_Data excerpts_
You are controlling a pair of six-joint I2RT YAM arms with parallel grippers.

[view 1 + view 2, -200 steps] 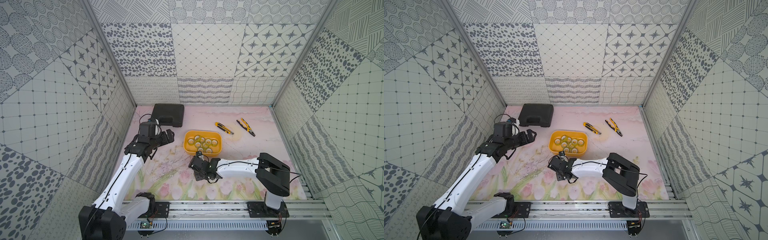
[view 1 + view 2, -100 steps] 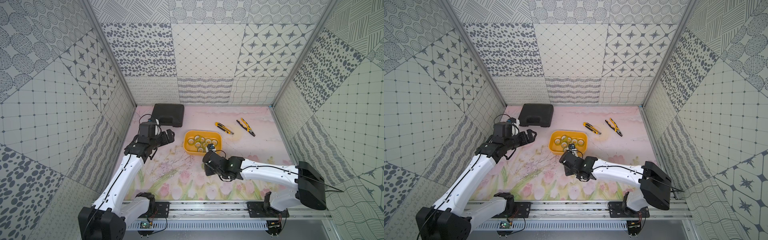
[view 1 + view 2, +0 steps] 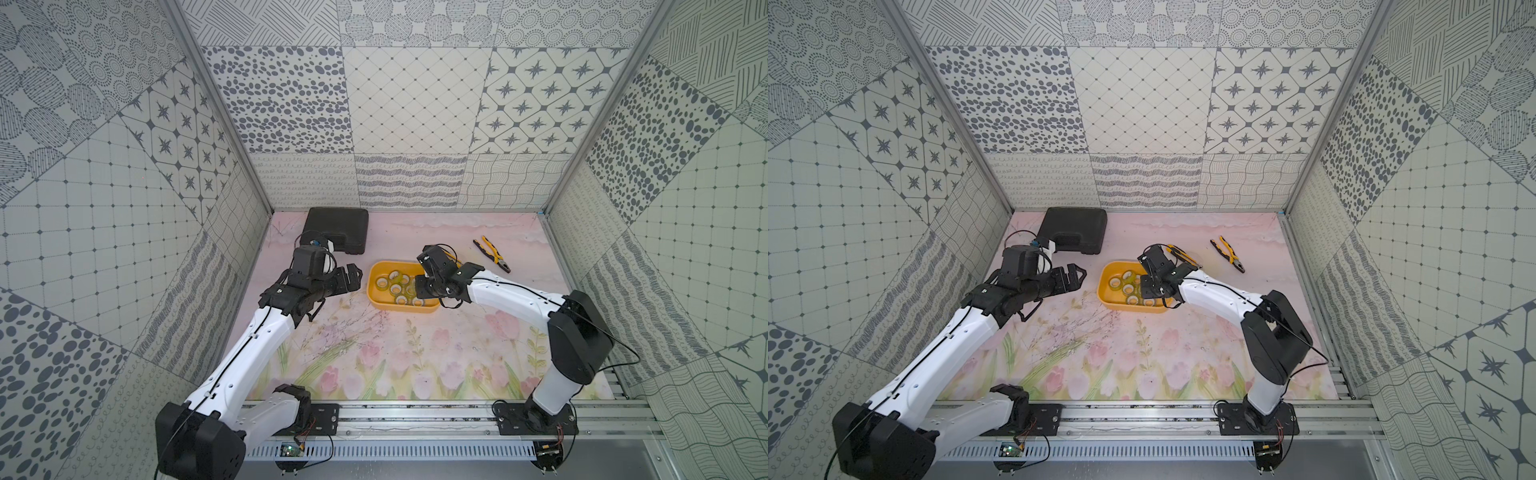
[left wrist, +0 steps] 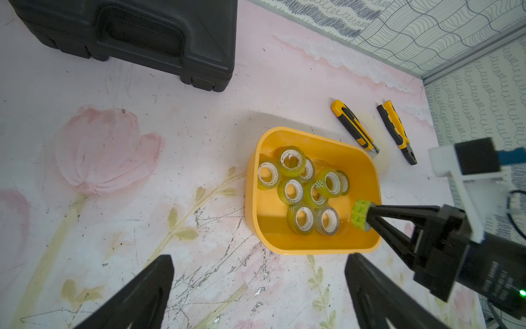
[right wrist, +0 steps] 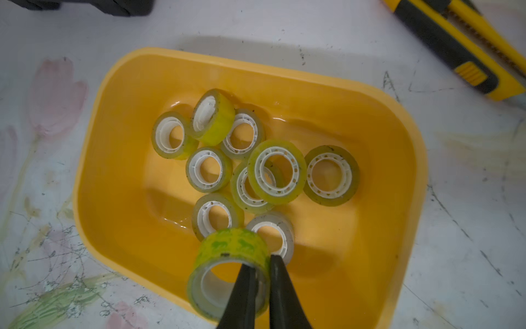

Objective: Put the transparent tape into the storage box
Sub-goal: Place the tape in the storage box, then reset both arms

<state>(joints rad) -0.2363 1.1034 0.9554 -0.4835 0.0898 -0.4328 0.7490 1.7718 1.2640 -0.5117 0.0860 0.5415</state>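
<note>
The storage box (image 3: 374,287) (image 3: 1104,291) is a shallow yellow tub in the middle of the floral mat. Several rolls of transparent tape (image 5: 273,171) (image 4: 293,190) lie inside it. My right gripper (image 5: 260,260) (image 4: 368,219) (image 3: 419,286) hangs over the box's near right part. It is shut on one more roll of transparent tape (image 5: 230,247) (image 4: 360,218), one finger inside the core and one outside the wall. My left gripper (image 4: 259,257) (image 3: 353,276) (image 3: 1077,276) hovers left of the box, open and empty.
A black plastic case (image 3: 336,228) (image 4: 128,34) lies at the back left. A yellow utility knife (image 4: 354,126) (image 5: 455,42) and yellow-handled pliers (image 3: 492,253) (image 4: 395,131) lie behind and right of the box. Patterned walls close in three sides.
My right gripper has shut on a roll in front of the box and carried it back over the box's right part. The left arm has not moved.
</note>
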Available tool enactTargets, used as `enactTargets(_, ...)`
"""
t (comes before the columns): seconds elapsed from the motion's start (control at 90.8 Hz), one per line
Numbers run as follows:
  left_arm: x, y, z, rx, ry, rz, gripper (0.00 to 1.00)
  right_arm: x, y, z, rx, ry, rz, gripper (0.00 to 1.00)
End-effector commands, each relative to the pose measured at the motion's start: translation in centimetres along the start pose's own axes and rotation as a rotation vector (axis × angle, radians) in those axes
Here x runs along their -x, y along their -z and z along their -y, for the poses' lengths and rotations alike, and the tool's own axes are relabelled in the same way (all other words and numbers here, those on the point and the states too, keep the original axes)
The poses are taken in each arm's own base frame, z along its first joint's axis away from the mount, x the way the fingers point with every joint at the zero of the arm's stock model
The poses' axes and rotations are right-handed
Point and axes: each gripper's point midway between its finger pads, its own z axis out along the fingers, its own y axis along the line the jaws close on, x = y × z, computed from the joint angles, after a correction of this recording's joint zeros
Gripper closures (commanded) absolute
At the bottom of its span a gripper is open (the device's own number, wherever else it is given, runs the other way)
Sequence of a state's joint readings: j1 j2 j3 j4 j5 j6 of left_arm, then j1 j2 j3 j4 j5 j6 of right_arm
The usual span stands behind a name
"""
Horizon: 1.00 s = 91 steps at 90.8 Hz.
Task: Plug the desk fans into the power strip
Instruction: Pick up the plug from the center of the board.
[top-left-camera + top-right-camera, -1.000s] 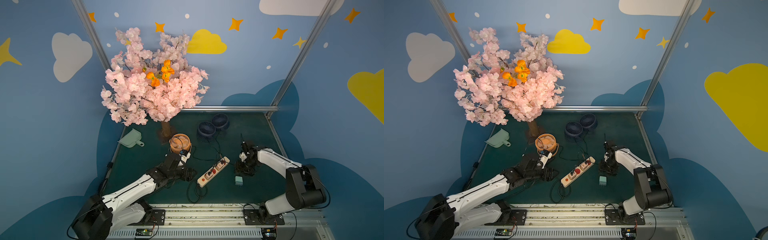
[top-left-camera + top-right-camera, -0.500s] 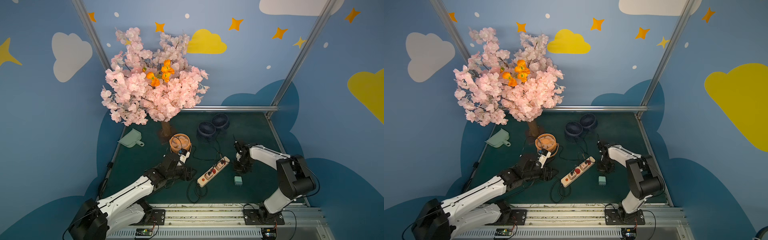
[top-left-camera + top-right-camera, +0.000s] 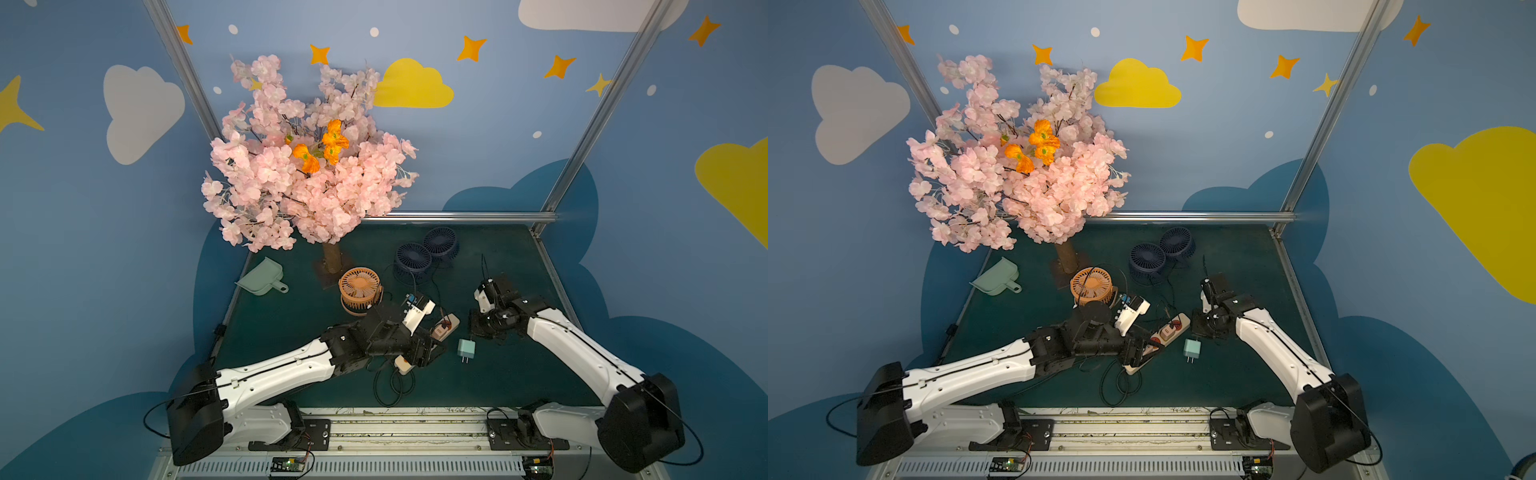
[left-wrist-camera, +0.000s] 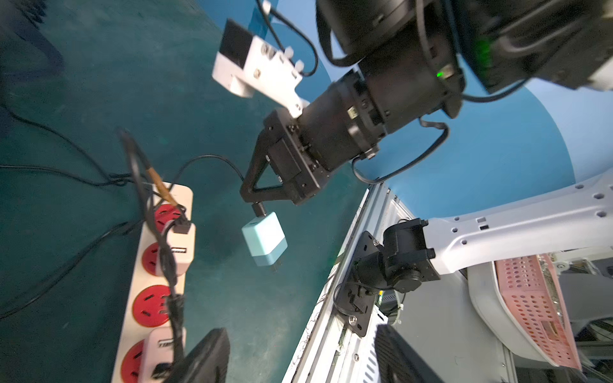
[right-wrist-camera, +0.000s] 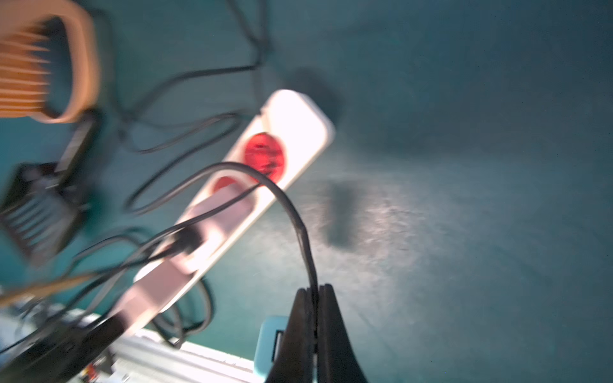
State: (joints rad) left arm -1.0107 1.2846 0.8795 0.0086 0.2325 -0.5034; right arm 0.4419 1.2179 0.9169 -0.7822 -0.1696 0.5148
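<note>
Since the frame a second earlier, the left gripper (image 3: 419,353) had travelled from beside the orange fan (image 3: 359,289) to a position over the near half of the power strip (image 3: 446,326), and the right gripper (image 3: 476,332) had closed. In both top views the strip lay diagonally on the green bench (image 3: 291,332), between the two arms, with its far end exposed and its near half covered by the left gripper. A mint adapter (image 3: 466,348) sat just beside the strip, below the right gripper. The other top view confirmed the strip (image 3: 1173,326), the adapter (image 3: 1192,348) and both grippers (image 3: 1142,353) (image 3: 1200,328) in the same arrangement. In the left wrist view the left fingers (image 4: 205,358) stood wide apart and held nothing; the strip (image 4: 184,194) ran alongside one of them, outside the gap. The right gripper (image 4: 257,200) was seen pinching the black cable at its plug, directly above the tilted adapter (image 4: 264,243). The right wrist view, though blurred, showed the right fingers (image 5: 300,331) clamped on the black cable (image 5: 292,212), with the strip (image 5: 298,112) beyond and one red socket uncovered at its end.
</note>
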Motion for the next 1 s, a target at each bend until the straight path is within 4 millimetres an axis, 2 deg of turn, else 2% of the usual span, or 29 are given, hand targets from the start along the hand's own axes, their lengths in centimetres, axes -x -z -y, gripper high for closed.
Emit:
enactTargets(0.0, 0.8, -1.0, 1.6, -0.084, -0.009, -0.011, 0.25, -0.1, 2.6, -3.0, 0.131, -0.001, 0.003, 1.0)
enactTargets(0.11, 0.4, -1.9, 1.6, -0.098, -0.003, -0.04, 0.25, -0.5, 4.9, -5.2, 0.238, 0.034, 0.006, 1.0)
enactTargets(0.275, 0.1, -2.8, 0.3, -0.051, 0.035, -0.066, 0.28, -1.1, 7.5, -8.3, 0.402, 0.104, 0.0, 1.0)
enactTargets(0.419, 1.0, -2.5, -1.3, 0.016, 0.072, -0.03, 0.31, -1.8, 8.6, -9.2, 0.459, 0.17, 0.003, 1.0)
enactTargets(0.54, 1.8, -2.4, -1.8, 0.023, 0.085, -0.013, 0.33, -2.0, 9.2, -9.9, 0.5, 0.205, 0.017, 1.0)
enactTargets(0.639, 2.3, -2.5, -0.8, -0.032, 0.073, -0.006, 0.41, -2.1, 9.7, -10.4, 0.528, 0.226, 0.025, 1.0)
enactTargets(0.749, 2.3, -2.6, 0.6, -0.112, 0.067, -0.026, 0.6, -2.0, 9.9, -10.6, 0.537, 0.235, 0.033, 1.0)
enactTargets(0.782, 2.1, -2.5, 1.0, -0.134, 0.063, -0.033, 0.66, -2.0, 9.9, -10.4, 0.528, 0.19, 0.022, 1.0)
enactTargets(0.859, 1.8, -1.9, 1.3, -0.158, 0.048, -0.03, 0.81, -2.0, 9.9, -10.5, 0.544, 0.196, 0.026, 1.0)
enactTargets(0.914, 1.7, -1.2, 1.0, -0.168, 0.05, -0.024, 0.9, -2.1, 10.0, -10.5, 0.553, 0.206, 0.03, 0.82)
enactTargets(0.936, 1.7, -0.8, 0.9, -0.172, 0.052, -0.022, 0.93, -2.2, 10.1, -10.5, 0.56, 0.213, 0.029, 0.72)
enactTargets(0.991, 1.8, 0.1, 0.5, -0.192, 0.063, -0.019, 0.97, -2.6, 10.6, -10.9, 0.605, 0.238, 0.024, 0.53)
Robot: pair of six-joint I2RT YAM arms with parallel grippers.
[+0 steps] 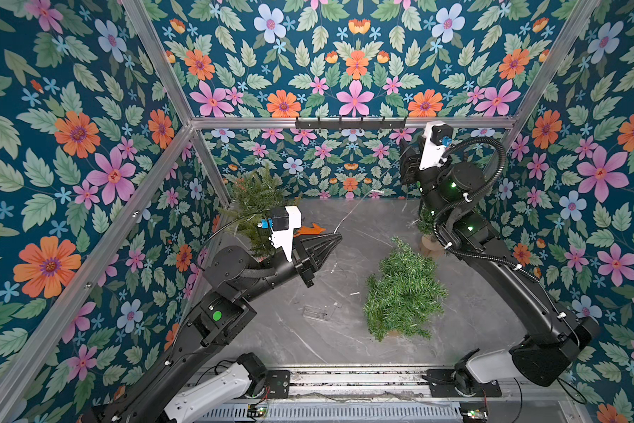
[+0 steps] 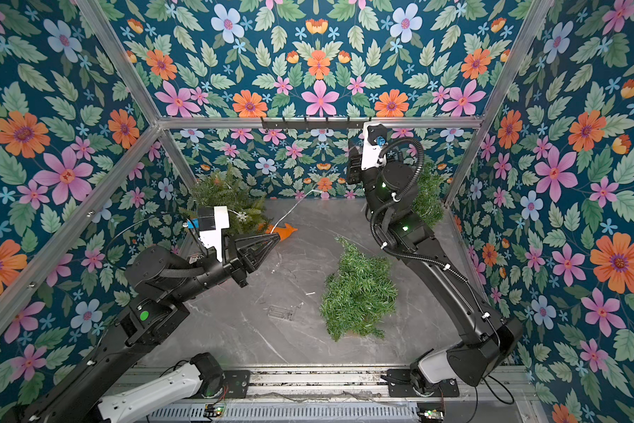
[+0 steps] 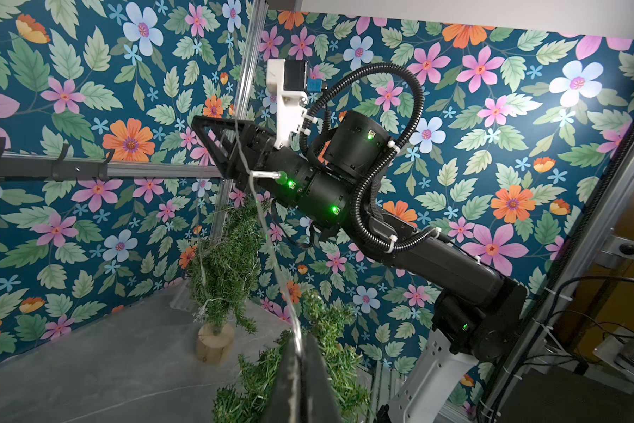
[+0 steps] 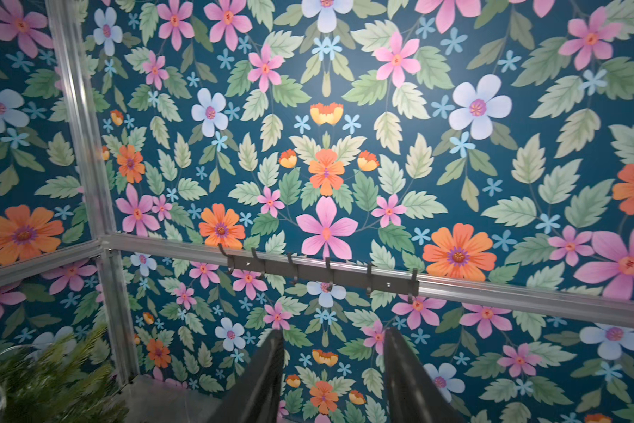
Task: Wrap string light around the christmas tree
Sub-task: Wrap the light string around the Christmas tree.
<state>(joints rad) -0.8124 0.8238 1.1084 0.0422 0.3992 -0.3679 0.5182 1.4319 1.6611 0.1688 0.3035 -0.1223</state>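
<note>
Left pincer (image 1: 338, 238) clenched on the string light (image 3: 264, 174), which trails toward 1 o'clock; right pincer (image 4: 332, 331) released, empty, high up there; christmas tree (image 1: 403, 293) lies toppled at the middle of the tabletop (image 1: 308, 348), 4 o'clock of the left pincer; wrapping looks unstarted; next, likely carry the strand round its branches.

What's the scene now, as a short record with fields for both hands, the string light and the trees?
left hand: shut on the string light
right hand: open, nothing between its fingers, raised toward the back wall
string light: runs from the left hand up past the right hand; contact there unclear
fallen tree: lying mid-table, no string seen on it
left corner tree: standing
right corner tree: standing behind the right arm
</note>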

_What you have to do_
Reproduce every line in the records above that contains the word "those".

_Response to the exercise_
End-effector commands, each relative to the pose measured at the motion's start: translation in centimetres along the start pose's own axes and rotation as a rotation vector (axis × angle, radians) in those axes
Here x runs along their -x, y along their -z and z along their -y, for the poses' lengths and rotations alike, and the tool's own axes are relabelled in the same way (all other words and numbers here, those on the point and the states too, keep the original axes)

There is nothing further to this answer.